Notwithstanding anything hereinabove to the contrary, the Company authorizes JD
to make disclosure of Confidential Information (x) pursuant to a court order by
a court of competent jurisdiction, or (y) to any authority exercising
executive, legislative, regulatory or administrative functions of or pertaining
to a government having jurisdiction with respect to the Company or JD.

                 3.2      The Company shall be entitled, in addition to any
other right and remedy it may have, at law or in equity, to an injunction,
without the posting of any bond or other security and without proving that
damages would not be an adequate remedy, enjoining or restraining JD from any
material violation or threatened material violation of Section 3.1 and JD
hereby consents to the issuance of such injunction.  If any of the restrictions
contained herein shall be deemed to be unenforceable by reason of the extent,
duration or scope thereof or otherwise, then the parties hereto contemplate
that the court shall reduce such extent, duration, scope or other provision
hereof and enforce this Section 3 in its reduced form for all purposes in the
manner contemplated hereby.  This Section 3.2 and Section 3.1 shall survive the
payment of the consideration to JD under this Agreement.

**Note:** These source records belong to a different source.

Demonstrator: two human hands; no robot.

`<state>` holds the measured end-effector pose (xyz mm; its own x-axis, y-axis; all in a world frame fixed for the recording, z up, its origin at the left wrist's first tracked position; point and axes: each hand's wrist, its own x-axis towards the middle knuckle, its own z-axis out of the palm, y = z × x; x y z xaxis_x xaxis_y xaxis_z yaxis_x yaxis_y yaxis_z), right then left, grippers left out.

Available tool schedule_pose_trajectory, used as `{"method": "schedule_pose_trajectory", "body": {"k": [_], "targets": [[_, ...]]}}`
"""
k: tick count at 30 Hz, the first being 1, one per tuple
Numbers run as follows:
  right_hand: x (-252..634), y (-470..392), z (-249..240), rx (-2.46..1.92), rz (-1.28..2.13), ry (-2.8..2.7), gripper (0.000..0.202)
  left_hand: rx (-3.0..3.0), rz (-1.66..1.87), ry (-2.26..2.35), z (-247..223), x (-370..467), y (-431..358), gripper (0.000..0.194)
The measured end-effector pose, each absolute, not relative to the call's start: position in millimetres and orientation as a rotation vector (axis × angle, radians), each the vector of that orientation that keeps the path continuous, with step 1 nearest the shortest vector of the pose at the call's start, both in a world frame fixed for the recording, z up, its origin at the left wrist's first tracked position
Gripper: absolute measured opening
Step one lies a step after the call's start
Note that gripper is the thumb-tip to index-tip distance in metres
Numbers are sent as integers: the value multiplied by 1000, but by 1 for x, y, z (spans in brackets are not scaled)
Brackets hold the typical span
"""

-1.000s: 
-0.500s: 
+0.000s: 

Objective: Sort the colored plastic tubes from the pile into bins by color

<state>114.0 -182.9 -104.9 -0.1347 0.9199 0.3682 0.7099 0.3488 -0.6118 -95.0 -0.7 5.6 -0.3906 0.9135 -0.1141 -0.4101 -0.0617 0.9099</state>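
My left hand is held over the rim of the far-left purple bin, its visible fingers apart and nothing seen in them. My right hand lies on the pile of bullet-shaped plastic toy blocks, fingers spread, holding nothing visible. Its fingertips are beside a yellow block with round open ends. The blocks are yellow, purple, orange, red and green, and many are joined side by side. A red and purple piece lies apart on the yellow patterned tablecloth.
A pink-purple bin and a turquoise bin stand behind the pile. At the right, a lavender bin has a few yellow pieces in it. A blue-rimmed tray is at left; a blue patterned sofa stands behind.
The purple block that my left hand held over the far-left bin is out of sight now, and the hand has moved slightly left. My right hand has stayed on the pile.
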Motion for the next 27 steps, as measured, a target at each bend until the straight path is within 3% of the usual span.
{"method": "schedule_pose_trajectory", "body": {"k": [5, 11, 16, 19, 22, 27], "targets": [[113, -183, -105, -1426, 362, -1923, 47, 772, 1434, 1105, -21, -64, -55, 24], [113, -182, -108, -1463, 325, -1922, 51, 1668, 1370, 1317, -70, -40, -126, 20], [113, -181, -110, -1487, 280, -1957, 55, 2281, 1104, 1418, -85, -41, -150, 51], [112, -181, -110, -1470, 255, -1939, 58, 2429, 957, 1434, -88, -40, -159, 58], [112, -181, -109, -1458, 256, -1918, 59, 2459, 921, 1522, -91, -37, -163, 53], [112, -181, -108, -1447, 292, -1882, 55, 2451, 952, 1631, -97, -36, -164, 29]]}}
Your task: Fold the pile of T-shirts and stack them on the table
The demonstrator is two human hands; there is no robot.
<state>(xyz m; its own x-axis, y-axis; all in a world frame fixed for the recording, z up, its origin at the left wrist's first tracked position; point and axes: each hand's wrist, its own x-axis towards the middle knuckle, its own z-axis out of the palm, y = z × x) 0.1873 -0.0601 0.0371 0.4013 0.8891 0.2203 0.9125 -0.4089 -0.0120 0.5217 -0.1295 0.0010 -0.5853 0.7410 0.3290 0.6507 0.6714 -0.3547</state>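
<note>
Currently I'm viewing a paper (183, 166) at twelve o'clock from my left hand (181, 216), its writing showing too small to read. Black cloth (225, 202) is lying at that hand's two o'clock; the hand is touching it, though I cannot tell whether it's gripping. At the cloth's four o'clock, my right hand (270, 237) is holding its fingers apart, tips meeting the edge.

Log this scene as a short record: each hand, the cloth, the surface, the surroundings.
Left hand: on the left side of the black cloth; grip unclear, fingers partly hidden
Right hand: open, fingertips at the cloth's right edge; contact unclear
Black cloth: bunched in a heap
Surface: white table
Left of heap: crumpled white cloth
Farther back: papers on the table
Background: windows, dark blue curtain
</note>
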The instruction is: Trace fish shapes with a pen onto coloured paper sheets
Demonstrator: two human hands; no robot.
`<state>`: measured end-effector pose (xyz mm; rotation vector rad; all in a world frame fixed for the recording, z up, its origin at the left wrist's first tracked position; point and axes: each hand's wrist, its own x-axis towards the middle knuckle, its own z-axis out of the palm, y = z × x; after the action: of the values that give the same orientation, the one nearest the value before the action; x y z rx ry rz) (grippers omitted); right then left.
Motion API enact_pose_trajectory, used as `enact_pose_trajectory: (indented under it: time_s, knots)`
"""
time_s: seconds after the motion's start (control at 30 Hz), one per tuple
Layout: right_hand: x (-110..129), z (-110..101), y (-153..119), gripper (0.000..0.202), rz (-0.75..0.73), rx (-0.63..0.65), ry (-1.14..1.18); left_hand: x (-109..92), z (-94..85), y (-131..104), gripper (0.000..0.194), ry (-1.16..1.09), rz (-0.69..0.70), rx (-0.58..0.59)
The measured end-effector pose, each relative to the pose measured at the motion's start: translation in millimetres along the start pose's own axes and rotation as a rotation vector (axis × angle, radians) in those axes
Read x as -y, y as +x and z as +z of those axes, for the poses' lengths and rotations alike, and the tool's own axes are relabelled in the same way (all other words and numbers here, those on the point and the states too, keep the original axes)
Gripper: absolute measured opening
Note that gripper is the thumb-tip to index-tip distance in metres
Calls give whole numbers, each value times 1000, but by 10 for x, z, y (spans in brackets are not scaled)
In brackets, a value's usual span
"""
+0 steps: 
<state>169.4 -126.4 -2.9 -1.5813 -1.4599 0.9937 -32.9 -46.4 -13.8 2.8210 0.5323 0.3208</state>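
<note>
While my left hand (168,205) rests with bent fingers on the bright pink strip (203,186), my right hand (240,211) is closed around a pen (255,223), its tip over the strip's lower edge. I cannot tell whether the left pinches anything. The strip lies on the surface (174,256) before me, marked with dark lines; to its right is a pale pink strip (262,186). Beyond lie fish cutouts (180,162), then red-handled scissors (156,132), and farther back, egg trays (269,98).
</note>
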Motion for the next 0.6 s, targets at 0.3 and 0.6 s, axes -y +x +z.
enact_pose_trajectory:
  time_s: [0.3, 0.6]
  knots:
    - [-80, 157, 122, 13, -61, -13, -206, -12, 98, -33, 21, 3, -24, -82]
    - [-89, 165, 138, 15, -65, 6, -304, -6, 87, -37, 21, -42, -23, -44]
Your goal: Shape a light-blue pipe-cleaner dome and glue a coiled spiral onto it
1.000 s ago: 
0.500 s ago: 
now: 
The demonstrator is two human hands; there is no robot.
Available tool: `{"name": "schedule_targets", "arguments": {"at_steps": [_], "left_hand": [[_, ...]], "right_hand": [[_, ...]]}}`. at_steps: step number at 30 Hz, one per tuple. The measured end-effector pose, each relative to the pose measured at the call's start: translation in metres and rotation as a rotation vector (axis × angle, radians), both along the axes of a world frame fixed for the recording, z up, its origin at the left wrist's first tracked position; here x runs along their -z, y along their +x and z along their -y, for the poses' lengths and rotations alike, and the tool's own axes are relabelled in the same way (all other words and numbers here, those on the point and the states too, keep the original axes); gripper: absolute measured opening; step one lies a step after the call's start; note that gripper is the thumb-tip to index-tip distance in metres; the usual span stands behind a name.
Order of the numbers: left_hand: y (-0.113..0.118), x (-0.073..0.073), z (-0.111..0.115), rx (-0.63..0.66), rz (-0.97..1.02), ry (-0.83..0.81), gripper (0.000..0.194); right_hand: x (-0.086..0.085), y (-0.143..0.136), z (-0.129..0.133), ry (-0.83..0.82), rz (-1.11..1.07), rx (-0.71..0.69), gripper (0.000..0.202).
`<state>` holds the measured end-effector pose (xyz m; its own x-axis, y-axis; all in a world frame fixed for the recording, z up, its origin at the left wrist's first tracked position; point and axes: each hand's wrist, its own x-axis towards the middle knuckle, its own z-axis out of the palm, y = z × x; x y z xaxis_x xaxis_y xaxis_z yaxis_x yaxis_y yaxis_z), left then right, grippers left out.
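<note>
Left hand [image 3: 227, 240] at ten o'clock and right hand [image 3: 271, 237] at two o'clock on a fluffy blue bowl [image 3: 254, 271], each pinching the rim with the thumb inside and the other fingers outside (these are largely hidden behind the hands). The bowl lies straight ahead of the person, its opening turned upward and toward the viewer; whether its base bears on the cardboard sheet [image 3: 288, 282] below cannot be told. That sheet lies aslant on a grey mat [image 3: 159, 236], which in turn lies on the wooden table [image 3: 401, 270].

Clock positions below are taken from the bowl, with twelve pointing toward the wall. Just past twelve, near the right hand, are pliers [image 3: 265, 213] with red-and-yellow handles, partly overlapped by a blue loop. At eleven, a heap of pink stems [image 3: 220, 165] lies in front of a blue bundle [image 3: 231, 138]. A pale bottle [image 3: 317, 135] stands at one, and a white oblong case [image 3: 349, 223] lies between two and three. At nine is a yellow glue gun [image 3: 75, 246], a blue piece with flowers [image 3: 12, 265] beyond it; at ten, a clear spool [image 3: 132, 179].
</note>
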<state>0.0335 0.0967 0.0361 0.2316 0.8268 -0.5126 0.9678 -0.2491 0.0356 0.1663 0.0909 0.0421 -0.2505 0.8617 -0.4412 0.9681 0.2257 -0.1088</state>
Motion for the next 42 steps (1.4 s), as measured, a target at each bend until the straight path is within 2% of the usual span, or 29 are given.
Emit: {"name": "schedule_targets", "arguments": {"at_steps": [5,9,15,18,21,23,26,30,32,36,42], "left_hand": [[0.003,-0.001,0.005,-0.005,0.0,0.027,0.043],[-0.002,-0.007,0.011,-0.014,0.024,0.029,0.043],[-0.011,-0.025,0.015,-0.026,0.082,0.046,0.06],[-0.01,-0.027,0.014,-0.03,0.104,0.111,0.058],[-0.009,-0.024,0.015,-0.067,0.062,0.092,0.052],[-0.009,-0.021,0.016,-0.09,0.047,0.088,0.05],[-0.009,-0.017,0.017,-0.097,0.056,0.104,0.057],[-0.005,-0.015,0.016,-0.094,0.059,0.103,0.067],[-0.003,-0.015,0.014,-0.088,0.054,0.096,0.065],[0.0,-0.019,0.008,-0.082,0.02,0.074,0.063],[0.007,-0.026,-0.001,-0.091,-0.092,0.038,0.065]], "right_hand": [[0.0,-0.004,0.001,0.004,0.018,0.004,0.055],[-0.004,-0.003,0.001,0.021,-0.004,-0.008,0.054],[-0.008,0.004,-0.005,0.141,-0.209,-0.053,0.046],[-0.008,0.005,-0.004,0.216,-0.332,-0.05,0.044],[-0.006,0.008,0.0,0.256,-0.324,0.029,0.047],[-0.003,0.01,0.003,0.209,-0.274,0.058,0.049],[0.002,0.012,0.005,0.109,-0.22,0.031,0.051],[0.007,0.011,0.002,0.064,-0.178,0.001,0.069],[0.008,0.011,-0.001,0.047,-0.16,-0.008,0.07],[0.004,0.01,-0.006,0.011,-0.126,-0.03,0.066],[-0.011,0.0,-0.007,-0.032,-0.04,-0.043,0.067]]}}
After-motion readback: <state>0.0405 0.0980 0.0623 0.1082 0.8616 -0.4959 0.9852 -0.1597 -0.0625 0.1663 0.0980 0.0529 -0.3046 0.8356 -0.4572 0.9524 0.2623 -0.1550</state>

                                     -2-
<PAGE>   3
         4.      Miscellaneous Provisions.

                 4.1      Notices.  All notices and demands of any kind which
any party hereto may be required or desire to serve upon another party under
the terms of this Agreement shall be in writing and shall be served upon such
other party:  (a) by personal service upon such other party at such other
party's address set forth below in this Section 4.1; or (b) by mailing a copy
thereof by certified or registered mail, postage prepaid, with return receipt
requested, addressed to such other party at the address of such other party set
forth below in this Section 4.1; or (c) by sending a copy thereof by Federal
Express or equivalent courier service, addressed to such other party at the
address of such other party set forth below in this Section 4.1; or (d) by
sending a copy thereof by facsimile to such other party at the facsimile
number, if any, of such other party set forth below in this Section 4.1.

                 In case of service by Federal Express or equivalent courier
service or by facsimile or by personal service, such service shall be deemed
complete upon receipt.  In the case of service by mail, such service shall be
deemed complete upon reasonable proof of receipt.  The address and facsimile
number to which, and person to whose attention, notices and demands shall be
delivered or sent may be changed from time to time by notice served, as
hereinabove provided, by any party upon the other party.

                 The current addresses and facsimile numbers of the parties
are:

                 If to JD:

                          599 Lexington Avenue
                          Suite 4102
                          New York, New York  10022
                          Telecopier No.:  (212) 317-9230

                 If to the Company:

                          3-D Geophysical, Inc.
                          599 Lexington Avenue
                          Suite 4102
                          New York, New York  10022
                          Telecopier No.:  (212) 317-9230
                          Attention:  Joel Friedman, Chairman

                 with a copy to:

                          Kramer, Levin, Naftalis & Frankel
                          919 Third Avenue
                          New York, New York  10022
                          Telecopier No.:  (212) 715-8000
                          Attention:  Peter S. Kolevzon, Esq.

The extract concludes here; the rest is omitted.